Towards the Extraction of Event Logs from Dutch Medical Reports Using Large Language Models

Allmin Susaiyah, Natalia Sidorova

Eindhoven University of Technology

The Dutch Medical Treatments Contracts Act requires medical professionals to keep detailed records of their patients. These records include medical and nursing reports, which can be used as input for process analytics technologies to uncover useful insights and help optimize medical personnel workload, detect anomalies, and ensure compliance with regulatory standards. However, this input needs to come in the form of event logs instead of unstructured text data. An event log contains records of the activities carried out during a process, and the information about their order.
Various efforts have been made to extract event logs from textual data, drawing from information extraction and natural language processing disciplines. However, these approaches often rely on rule-based systems or supervised learning algorithms, each with limitations regarding adaptability and the need for extensive training data. Moreover, challenges persist due to varied mentions of activities, ambiguous resolutions of these mentions, and non-chronological ordering of mentions within text reports. Additionally, the scarcity of Dutch-language tools exacerbates the issue, as existing methodologies are predominantly tailored for English texts.
In this preliminary study, we explore the potential of large language models (LLMs) in extracting event logs from text data, addressing these challenges. LLMs have gained considerable attention for their process across diverse natural language processing tasks in numerous languages.
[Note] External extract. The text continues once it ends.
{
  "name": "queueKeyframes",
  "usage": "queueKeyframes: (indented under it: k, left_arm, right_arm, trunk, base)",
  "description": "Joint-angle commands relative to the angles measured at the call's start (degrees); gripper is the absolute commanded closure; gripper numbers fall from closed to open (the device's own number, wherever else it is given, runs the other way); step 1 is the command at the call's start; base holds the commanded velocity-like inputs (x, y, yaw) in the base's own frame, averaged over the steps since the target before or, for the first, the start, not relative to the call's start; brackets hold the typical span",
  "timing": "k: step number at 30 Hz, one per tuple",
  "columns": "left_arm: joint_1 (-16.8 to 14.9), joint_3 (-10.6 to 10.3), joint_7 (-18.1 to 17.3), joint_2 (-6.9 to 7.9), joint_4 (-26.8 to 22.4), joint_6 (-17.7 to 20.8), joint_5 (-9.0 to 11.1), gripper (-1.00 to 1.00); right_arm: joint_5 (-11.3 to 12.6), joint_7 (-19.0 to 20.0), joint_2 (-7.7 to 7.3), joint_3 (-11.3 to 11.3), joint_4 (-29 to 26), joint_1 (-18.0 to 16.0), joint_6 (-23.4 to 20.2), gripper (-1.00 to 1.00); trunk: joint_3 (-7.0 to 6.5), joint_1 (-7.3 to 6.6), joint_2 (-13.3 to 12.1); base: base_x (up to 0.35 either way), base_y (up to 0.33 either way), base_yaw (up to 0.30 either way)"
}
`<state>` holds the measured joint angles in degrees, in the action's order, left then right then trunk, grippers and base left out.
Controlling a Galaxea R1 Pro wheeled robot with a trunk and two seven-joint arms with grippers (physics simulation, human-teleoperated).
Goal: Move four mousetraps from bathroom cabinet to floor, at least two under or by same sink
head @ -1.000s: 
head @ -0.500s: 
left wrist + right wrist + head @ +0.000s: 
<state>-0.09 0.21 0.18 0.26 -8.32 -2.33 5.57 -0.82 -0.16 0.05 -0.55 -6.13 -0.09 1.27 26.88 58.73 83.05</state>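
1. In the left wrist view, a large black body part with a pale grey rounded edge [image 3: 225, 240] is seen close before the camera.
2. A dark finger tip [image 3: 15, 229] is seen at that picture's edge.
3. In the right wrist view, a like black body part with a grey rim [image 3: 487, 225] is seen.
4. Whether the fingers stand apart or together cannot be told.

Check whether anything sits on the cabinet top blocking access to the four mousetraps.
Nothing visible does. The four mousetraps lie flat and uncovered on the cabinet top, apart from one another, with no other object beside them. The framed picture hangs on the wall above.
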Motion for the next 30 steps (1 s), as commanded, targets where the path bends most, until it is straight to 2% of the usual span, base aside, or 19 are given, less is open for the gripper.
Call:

We propose leveraging LLMs for three main tasks: (1) detecting relevant medical activities in Dutch textual medical reports, (2) disambiguating multiple mentions of the same activities, and (3) establishing the partial order of these activities' occurrences.
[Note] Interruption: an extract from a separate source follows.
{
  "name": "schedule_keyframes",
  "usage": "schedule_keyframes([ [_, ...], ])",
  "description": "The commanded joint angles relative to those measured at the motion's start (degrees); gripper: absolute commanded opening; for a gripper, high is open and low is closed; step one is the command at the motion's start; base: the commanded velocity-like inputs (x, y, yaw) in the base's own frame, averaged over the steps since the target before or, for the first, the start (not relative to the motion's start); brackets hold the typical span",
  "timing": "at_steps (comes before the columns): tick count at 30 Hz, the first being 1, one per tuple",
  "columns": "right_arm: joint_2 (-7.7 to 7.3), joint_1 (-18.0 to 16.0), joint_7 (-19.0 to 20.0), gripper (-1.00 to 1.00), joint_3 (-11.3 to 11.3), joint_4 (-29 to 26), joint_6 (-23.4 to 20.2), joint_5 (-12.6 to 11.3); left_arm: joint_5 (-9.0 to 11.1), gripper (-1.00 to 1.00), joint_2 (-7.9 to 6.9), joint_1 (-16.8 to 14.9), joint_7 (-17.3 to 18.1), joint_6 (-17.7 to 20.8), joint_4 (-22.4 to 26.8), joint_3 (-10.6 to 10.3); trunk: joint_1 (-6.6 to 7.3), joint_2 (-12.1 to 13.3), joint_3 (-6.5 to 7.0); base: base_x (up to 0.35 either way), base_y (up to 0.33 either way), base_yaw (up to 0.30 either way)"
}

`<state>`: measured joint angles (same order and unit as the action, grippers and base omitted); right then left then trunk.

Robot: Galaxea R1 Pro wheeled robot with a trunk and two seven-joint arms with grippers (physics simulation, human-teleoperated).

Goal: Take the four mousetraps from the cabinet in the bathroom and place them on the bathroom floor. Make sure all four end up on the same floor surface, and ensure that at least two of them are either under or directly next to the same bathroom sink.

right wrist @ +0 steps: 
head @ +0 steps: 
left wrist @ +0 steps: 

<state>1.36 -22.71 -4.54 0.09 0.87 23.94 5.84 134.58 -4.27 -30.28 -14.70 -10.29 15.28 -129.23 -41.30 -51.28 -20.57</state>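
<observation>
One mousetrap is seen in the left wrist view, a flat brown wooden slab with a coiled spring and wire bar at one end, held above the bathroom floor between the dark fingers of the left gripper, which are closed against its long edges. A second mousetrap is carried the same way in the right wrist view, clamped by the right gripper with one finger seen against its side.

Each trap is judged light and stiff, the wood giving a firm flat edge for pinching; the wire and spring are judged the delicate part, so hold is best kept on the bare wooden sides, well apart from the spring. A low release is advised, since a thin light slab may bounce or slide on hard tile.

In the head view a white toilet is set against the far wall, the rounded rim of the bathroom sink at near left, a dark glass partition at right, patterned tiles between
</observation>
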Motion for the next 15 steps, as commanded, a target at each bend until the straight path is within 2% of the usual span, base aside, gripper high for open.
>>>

Our proposed framework involves systematically guiding large language models through various prompting methods, including zero-shot, one-shot, and multi-shot settings, as well as prompting them to generate coherent chains of thought. We outline our proposed methodology, validation strategy, and present preliminary results.
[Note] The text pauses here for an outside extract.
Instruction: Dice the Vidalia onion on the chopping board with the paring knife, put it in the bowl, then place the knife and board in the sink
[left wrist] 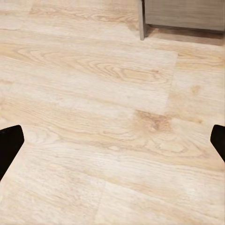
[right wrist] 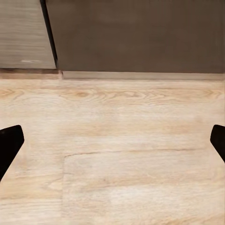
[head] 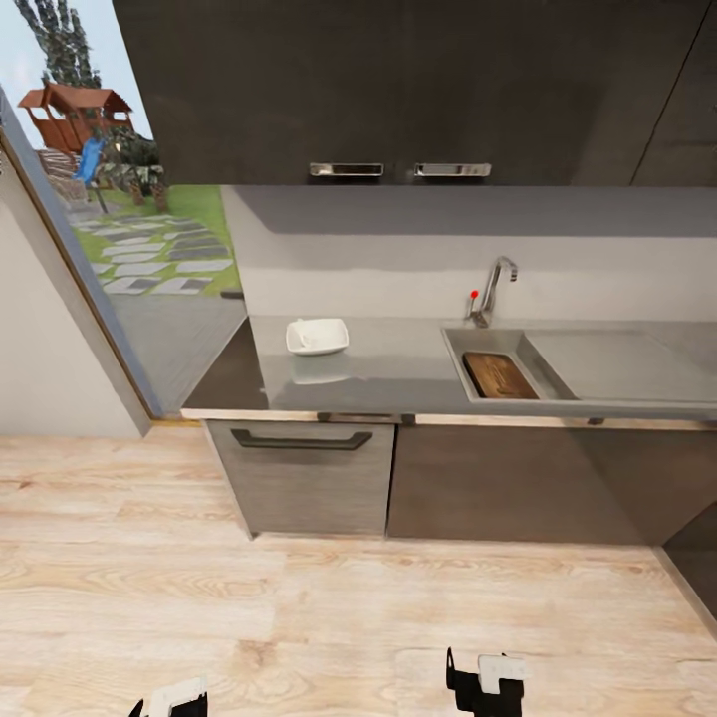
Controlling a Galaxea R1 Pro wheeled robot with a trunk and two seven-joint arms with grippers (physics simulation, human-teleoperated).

We use a labeled set of nursing notes sentences in Dutch to assess our framework. Our evaluation centers on detecting mentions of five predefined classes of activities. We present the quantitative metrics of the system's performance in terms of precision, recall, and F1-Score. Additionally, we conduct ablation studies to assess framework performance with and without certain prompting methods. We also analyze qualitative examples demonstrating cases where the model performed well and poorly.
The validation is currently limited to individual sentences rather than entire notes, thus missing contextual cues that could boost the language model's performance. Balancing long contexts presents a challenge, and finding an optimal balance is ongoing. Additionally, this study faces constraints due to the time and cost of running a large language model, exceeding those of conventional methods.
Future work will focus on improving mention disambiguation and ordering. We envision our framework opening new possibilities for process analytics on Dutch textual data, with potential applications extending beyond nurse notes.